- [What you have to do]:
Search the material for the string "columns", then return every line where it is found.

- [Information provided]:
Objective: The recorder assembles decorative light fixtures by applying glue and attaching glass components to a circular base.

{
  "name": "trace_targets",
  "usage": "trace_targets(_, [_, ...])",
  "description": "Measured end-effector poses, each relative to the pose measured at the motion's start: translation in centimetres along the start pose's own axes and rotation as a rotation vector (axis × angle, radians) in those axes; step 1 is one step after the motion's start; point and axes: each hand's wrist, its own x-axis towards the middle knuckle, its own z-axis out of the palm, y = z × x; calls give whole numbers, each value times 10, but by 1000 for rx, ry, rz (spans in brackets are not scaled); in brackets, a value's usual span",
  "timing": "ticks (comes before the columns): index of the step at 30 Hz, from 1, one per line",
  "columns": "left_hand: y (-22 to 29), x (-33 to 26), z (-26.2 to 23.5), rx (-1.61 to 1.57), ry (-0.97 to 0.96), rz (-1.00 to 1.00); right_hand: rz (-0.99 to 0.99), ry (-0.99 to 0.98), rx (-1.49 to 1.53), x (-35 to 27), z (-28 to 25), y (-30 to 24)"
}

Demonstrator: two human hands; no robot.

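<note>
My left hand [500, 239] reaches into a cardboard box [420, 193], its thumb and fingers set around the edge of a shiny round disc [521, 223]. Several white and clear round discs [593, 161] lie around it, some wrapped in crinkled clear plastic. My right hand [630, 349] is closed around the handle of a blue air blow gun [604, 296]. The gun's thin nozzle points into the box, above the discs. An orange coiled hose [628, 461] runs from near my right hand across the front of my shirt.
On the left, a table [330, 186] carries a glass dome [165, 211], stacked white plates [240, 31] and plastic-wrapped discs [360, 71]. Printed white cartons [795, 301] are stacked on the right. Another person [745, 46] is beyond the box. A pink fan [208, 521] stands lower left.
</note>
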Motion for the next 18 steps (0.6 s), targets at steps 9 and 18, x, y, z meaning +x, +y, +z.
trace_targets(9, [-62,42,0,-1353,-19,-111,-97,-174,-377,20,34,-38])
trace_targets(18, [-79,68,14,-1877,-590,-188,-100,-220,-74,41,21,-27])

- [Answer to the exercise]:
  "timing": "ticks (comes before the columns): index of the step at 30 Hz, from 1, one per line",
  "columns": "left_hand: y (-22 to 29), x (-33 to 26), z (-26.2 to 23.5), rx (-1.61 to 1.57), ry (-0.97 to 0.96), rz (-1.00 to 1.00); right_hand: rz (-0.99 to 0.99), ry (-0.99 to 0.98), rx (-1.49 to 1.53), x (-35 to 27), z (-28 to 25), y (-30 to 24)"

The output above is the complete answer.